Action item
The answer is to be all of the data below, reproduced exactly.

Task data
━━━━━━━━

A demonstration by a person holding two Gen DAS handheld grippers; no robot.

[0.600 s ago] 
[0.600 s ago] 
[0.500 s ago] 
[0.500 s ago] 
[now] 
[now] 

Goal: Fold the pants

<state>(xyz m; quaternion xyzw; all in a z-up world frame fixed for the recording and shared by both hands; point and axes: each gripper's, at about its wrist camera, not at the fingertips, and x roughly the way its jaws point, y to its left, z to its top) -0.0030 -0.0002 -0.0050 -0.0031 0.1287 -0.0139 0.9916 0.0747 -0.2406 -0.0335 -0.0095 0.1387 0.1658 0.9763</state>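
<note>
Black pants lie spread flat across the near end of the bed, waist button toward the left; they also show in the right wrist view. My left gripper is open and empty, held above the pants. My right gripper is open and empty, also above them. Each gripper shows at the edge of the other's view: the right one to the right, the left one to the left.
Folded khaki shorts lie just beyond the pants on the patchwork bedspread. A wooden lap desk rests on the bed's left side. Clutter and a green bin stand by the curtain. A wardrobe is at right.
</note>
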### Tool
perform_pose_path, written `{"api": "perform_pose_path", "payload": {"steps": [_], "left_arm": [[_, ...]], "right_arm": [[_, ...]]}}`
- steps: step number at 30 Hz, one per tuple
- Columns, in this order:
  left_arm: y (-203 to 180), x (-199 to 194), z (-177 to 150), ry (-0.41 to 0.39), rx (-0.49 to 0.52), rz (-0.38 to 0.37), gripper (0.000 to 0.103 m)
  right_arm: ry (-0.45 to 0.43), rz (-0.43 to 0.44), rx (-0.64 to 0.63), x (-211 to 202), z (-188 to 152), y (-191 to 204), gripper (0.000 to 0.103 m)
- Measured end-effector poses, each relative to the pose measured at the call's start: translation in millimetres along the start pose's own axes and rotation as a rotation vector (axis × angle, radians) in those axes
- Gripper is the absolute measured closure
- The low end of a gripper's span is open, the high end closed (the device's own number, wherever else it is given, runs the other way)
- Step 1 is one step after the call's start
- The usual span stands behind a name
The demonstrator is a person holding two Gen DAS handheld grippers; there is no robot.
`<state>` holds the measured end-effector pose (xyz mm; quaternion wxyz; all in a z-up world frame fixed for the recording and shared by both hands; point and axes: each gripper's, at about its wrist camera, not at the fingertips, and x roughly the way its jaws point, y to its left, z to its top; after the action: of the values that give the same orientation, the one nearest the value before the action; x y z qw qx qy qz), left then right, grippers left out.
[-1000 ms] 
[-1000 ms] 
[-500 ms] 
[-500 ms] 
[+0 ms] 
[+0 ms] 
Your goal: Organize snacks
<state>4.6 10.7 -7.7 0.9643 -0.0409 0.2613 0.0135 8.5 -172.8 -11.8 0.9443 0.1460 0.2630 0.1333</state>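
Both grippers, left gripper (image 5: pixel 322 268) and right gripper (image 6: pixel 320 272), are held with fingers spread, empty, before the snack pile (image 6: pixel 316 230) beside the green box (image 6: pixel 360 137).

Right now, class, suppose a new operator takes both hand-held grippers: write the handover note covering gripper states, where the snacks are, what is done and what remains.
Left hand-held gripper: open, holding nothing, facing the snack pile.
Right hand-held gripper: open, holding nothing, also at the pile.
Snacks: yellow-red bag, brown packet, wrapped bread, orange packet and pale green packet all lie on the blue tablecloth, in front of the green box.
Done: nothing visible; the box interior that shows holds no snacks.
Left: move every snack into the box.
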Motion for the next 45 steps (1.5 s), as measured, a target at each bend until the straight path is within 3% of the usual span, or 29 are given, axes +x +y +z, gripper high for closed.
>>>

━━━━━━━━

Output of the exercise
A demonstration by a person holding two Gen DAS handheld grippers; no robot.

[0.600 s ago] 
[0.600 s ago] 
[0.500 s ago] 
[0.500 s ago] 
[now] 
[now] 

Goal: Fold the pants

<state>(xyz m; quaternion xyzw; all in a z-up world frame fixed for the recording and shared by both hands; point and axes: each gripper's, at about its wrist camera, not at the fingertips, and x roughly the way its jaws point, y to its left, z to its top) -0.0030 -0.0002 -0.0050 -0.0031 0.1287 -0.0139 0.9916 0.0747 -0.2406 -0.0335 -0.0095 0.1387 0.1658 0.9763</state>
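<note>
Black pants lie spread flat across the near end of the bed, waist button toward the left; they also show in the right wrist view. My left gripper is open and empty, held above the pants. My right gripper is open and empty, also above them. Each gripper shows at the edge of the other's view: the right one to the right, the left one to the left.
Folded khaki shorts lie just beyond the pants on the patchwork bedspread. A wooden lap desk rests on the bed's left side. Clutter and a green bin stand by the curtain. A wardrobe is at right.
</note>
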### Tool
perform_pose_path, written `{"api": "perform_pose_path", "payload": {"steps": [_], "left_arm": [[_, ...]], "right_arm": [[_, ...]]}}`
- steps: step number at 30 Hz, one per tuple
- Columns, in this order:
  left_arm: y (-203 to 180), x (-199 to 194), z (-177 to 150), ry (-0.41 to 0.39), rx (-0.49 to 0.52), rz (-0.38 to 0.37), gripper (0.000 to 0.103 m)
  right_arm: ry (-0.45 to 0.43), rz (-0.43 to 0.44), rx (-0.64 to 0.63), x (-211 to 202), z (-188 to 152), y (-191 to 204), gripper (0.000 to 0.103 m)
- Measured end-effector poses, each relative to the pose measured at the call's start: translation in millimetres along the start pose's own axes and rotation as a rotation vector (axis × angle, radians) in those axes
- Gripper is the absolute measured closure
- The low end of a gripper's span is open, the high end closed (the device's own number, wherever else it is given, runs the other way)
- Step 1 is one step after the call's start
- The usual span stands behind a name
The demonstrator is a person holding two Gen DAS handheld grippers; there is no robot.
`<state>` holds the measured end-effector pose (xyz mm; quaternion wxyz; all in a z-up world frame fixed for the recording and shared by both hands; point and axes: each gripper's, at about its wrist camera, not at the fingertips, and x roughly the way its jaws point, y to its left, z to its top; after the action: of the values that give the same orientation, the one nearest the value before the action; x y z qw qx qy qz), left then right, grippers left out.
[-1000 ms] 
[-1000 ms] 
[-500 ms] 
[-500 ms] 
[+0 ms] 
[+0 ms] 
Your goal: Organize snacks
<state>4.6 10.7 -7.7 0.9643 -0.0409 0.2613 0.0135 8.5 -172.8 -11.8 0.9443 0.1460 0.2630 0.1333</state>
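Both grippers, left gripper (image 5: pixel 322 268) and right gripper (image 6: pixel 320 272), are held with fingers spread, empty, before the snack pile (image 6: pixel 316 230) beside the green box (image 6: pixel 360 137).

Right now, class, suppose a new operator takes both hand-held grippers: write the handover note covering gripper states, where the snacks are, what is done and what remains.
Left hand-held gripper: open, holding nothing, facing the snack pile.
Right hand-held gripper: open, holding nothing, also at the pile.
Snacks: yellow-red bag, brown packet, wrapped bread, orange packet and pale green packet all lie on the blue tablecloth, in front of the green box.
Done: nothing visible; the box interior that shows holds no snacks.
Left: move every snack into the box.
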Motion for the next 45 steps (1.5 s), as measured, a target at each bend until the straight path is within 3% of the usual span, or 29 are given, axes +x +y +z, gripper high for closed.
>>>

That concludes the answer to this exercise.